Grandma’s Assets Are Hers to Divide However Unequally She Wants, Even If You Get Nothing

Inheritance is a tricky situation, especially when there are kids involved. Some of the most brutal, petty, inheritance squabbling over a parent’s assets that I’ve ever seen has all taken place between adults who insist that they don’t need anything for themselves, but they “need to protect their kids”–by which they mean they need to protect their kids’ shares of the grandparents’ estate. It’s a tough situation to be in, and while in a perfect world everyone would get exactly equal shares of everything and be happy about it, that’s not always the case. In the end, though, grandma’s money is grandma’s money, and she can distribute it as equally or unequally as she likes.

Someone recently wrote in to Dear Abby because their elderly mother said she intended to leave more of her estate to two of her grandchildren than to the others, and the letter-writer felt that decision was unfair, even though there were extenuating circumstances.

According to the letter writer, the grandmother had raised two of the grandchildren herself, because the kids’ parents had drug problems that made them incapable of caring for their children. Because of those circumstances, the grandmother had to step in and be a parent again for those children, who had nobody else to parent them, when she might reasonably have expected to be retired and playing the much less stressful role of “grandma.” That was tough for everybody. The grandmother had to take on a parent role later in life, and the kids had to be raised by their grandmother because their own parents’ serious drug problems meant they could not stay with them.
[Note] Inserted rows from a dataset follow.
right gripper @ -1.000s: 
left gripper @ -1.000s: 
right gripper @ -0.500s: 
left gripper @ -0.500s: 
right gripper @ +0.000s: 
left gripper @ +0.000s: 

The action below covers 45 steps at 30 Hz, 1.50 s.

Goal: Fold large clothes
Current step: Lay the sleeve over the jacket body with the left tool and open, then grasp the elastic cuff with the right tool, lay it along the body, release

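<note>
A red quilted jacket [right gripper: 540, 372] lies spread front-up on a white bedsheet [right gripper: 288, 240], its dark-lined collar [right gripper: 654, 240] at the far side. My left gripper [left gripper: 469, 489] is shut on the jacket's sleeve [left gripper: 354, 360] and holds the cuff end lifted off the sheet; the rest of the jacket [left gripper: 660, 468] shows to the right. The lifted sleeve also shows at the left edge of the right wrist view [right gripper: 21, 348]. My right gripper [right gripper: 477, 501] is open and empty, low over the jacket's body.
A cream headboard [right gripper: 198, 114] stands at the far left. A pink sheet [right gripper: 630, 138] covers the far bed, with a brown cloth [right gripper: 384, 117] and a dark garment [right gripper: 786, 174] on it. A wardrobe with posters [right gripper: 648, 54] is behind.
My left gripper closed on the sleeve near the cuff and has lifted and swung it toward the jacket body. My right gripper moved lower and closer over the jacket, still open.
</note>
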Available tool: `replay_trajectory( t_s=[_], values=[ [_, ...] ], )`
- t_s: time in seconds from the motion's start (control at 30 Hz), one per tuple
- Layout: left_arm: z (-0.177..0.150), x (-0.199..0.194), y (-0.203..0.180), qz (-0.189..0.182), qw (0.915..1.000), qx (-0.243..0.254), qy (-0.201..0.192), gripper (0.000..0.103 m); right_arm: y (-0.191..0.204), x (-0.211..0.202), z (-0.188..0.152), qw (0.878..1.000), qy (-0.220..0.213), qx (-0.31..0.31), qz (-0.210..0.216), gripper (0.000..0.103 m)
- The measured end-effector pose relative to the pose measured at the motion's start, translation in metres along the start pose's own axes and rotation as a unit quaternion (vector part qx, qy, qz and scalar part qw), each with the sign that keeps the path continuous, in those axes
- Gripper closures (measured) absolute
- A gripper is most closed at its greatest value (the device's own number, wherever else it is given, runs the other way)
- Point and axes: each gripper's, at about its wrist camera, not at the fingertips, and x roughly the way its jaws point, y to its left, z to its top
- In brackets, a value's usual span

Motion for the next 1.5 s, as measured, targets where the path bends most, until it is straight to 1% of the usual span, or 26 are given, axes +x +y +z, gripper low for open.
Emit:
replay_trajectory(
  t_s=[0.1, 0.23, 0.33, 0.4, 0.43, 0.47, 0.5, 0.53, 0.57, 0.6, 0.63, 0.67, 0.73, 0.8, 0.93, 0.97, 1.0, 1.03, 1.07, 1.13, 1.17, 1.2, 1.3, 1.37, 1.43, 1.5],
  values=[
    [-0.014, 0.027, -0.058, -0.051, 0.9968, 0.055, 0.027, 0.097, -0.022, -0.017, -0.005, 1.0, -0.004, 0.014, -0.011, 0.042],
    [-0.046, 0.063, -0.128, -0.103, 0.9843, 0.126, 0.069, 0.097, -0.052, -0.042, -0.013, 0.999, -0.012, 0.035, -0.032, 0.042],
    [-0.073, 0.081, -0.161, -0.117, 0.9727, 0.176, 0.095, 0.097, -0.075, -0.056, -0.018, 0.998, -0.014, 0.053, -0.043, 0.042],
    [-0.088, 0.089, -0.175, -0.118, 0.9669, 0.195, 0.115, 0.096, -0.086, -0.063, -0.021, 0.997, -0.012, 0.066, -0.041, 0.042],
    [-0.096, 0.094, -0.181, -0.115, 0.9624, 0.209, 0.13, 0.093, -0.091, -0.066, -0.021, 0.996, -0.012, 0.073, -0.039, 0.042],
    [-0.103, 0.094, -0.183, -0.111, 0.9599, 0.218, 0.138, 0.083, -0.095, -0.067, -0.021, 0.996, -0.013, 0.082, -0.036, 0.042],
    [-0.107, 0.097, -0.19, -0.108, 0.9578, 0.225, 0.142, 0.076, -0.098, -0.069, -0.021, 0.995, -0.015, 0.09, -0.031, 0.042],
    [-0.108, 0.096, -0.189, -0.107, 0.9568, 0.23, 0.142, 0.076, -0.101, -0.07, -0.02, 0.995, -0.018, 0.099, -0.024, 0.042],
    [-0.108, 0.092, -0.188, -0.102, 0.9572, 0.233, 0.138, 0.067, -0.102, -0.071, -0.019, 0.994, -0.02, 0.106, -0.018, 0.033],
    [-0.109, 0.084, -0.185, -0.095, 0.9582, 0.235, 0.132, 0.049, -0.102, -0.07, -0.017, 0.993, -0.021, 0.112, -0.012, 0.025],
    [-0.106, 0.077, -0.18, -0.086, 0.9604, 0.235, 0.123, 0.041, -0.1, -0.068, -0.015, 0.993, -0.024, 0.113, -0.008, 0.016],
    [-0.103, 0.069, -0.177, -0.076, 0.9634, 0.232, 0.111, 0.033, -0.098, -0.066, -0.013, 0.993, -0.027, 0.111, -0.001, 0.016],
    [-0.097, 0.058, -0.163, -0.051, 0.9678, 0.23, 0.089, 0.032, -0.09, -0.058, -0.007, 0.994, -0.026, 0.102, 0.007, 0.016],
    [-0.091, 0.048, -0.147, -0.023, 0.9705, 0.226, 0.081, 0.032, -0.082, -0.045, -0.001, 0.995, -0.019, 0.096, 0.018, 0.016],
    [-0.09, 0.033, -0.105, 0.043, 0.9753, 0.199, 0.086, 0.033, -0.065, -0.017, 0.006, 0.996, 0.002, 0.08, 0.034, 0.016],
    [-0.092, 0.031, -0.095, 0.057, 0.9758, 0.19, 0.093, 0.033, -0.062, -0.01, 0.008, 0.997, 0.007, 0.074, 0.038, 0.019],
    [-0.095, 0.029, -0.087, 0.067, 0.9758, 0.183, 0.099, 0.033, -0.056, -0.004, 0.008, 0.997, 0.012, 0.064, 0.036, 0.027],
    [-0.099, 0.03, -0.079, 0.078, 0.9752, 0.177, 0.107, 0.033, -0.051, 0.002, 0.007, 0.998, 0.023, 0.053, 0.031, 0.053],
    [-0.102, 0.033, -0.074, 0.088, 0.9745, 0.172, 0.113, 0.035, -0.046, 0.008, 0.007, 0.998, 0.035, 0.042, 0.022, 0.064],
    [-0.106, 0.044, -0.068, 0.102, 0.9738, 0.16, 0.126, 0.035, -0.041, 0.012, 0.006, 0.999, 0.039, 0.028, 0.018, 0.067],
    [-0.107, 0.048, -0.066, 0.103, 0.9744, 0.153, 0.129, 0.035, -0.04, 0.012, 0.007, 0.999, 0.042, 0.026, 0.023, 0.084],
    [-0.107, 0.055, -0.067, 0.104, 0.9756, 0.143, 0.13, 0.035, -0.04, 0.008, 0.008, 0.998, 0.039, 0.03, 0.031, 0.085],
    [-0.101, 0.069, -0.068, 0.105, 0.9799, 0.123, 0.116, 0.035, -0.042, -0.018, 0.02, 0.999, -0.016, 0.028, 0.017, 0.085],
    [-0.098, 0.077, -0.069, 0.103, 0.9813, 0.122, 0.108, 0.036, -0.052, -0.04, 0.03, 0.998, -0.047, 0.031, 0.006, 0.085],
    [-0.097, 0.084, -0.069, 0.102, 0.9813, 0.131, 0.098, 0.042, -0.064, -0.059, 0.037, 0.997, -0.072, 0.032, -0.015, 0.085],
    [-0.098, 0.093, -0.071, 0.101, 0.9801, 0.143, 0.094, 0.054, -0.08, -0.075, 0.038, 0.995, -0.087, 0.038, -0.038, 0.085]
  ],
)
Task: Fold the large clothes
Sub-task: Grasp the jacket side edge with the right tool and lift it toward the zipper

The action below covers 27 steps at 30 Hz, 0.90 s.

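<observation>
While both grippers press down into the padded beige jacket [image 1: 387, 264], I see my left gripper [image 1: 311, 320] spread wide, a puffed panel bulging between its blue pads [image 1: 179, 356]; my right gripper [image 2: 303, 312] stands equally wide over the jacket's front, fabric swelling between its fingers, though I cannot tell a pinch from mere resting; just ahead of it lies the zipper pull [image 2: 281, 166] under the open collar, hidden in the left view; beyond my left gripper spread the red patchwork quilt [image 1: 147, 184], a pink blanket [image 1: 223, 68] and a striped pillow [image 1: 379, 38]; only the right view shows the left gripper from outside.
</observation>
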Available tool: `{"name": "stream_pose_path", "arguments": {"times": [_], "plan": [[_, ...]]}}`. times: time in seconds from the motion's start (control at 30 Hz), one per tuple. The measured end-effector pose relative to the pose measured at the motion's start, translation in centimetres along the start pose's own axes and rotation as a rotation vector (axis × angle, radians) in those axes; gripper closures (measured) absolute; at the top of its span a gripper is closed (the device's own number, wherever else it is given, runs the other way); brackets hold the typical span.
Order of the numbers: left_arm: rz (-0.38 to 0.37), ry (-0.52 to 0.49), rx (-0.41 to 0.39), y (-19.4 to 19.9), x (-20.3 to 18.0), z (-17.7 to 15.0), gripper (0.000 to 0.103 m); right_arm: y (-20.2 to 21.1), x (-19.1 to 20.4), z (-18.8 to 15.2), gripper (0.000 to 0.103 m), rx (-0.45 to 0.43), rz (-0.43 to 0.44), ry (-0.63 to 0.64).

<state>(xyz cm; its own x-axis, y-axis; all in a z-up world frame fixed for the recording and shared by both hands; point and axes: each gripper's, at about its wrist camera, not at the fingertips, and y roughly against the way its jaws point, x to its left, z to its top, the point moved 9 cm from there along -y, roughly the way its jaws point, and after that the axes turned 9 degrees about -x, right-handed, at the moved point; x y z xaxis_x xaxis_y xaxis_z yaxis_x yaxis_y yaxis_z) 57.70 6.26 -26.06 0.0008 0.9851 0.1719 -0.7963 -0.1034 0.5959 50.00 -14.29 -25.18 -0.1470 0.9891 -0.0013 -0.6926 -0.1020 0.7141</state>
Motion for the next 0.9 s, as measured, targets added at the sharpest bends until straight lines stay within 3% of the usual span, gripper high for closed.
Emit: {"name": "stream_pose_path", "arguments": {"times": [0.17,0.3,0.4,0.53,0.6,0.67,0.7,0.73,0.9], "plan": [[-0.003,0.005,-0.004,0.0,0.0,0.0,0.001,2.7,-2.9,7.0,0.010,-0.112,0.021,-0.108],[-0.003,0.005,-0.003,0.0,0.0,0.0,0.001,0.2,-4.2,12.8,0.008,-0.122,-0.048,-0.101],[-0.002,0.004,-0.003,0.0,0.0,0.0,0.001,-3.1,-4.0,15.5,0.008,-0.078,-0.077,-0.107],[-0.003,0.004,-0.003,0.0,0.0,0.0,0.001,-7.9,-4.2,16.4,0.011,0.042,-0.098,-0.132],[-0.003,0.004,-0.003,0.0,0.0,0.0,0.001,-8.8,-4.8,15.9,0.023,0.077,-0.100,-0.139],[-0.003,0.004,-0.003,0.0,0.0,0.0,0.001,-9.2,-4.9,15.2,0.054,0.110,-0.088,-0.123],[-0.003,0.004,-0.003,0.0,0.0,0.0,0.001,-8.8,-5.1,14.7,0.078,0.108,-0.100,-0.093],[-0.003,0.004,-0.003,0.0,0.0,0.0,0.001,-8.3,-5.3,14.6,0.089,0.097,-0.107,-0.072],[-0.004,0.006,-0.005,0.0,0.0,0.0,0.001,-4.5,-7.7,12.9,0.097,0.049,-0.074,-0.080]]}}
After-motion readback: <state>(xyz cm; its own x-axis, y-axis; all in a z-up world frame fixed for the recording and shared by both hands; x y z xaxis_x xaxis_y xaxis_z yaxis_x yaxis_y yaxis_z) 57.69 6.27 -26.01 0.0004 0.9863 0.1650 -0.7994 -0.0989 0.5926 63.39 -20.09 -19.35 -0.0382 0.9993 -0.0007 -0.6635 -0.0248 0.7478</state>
Even if grandma is wonderful, that’s a tough situation to be in.

The letter writer says this was also unfair to their children, who missed out on having a fun, cookie-baking grandma, because their grandmother was busy raising two other children.

“I feel my children were robbed of an opportunity that others take for granted. Although they saw their grandmother regularly, she had little left for my kids and her other grandchildren. She was often tired and frustrated, and she never took my kids to the park or baked cookies. It had to be a special occasion just for her to babysit,” the letter writer complained.

Then the grandmother mentioned to the letter writer that she intended to leave more money to the grandchildren she raised than to her other grandchildren–the letter writer’s children. The letter writer was not happy about this.

“I feel this is unfair. I expressed that she has other grandchildren and things should be divided equally among them. Am I wrong to feel this way?” the letter writer asked.

The letter-writer isn’t wrong to feel that way, but the grandmother isn’t wrong for disagreeing, either. She might have any number of reasons for leaving more to the grandchildren she raised. Maybe she thinks of them more as her children than her grandchildren. She did raise them, after all. Or maybe she just thinks it’d be more fair for them to get more from her, because they presumably won’t be inheriting anything from their biological parents, which their cousins might be.

It sucks when things aren’t exactly equal, but it also sucks when drug addiction separates children from their parents and makes everyone reassess their family dynamics. In the end, though, it’s grandma’s money. She can divide it equally, or however she likes. She can even give it all to charity if she wants to. The only thing to do is to try to set a good example for one’s kids by behaving like a grown up, accepting her decision, and not allowing inheritance arguments to poison their family relationships.